Nicht genug der Schreie zur Geburt und Revolte! Nicht Täler genug dich auszuschrein und zu vergeuden! Nicht Menschen genug zu trösten und zu laben!
O du allgemeine, ewige Mutter!
FLORIAN:
Gletscher, du steinerner Gott, dem täglichen Kampf Enthobener! Hier ist der Rand des Himmels, und der Turm der Erde stürzte zu Staub.
Säulen, hymnische, tragen die Arkaden deiner Gewalt. Wie in spielender Träumerei fügt sich des Schicksals geometrisches Gesetz.

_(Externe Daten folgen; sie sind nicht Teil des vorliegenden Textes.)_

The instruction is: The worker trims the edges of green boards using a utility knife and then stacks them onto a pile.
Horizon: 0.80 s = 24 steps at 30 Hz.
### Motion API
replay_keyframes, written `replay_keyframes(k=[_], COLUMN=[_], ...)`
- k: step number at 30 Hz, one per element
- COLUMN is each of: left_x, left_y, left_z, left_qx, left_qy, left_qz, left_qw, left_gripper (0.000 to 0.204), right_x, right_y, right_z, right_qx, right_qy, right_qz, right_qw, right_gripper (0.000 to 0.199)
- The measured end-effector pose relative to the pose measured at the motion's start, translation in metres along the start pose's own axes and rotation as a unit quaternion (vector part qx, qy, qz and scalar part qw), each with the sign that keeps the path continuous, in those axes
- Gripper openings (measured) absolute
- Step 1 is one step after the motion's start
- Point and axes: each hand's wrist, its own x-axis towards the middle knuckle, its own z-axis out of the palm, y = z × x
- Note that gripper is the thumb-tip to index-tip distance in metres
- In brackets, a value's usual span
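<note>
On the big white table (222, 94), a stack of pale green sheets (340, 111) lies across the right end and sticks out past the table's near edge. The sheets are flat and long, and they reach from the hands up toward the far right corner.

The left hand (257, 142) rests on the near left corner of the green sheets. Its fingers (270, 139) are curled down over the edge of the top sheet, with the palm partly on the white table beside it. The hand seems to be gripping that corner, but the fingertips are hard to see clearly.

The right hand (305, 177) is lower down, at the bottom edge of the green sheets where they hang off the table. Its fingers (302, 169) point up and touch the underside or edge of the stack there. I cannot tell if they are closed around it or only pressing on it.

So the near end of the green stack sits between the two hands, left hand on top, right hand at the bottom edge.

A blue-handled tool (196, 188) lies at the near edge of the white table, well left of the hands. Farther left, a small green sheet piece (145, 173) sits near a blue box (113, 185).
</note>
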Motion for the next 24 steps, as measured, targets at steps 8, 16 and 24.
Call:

Einziger du, in Einsamkeit verbittert, in Ewigkeit verknöchert. Einziger, an dem die Größe des Alls sich mißt!
STELLA:
Gletscher, aus dir erstieg das Volk und die Gemeinschaft! Aus dir kommen verbündet und vereint die Niederen und die Starken, die Nackten und die Schämigen, die Inbrünstigen und die Ungläubigen.
Deiner geöffneten Brust entstürzen die tausend Söhne des Tals, springen die Knabenbäche, rauschen die Arbeitsströme, steigen und steigen die Ozeane!
Dein ist der Ruf, wenn sie mit irren Zungen in Schlucht und Schlachtfeld den Frühling der neuen Welt verkünden!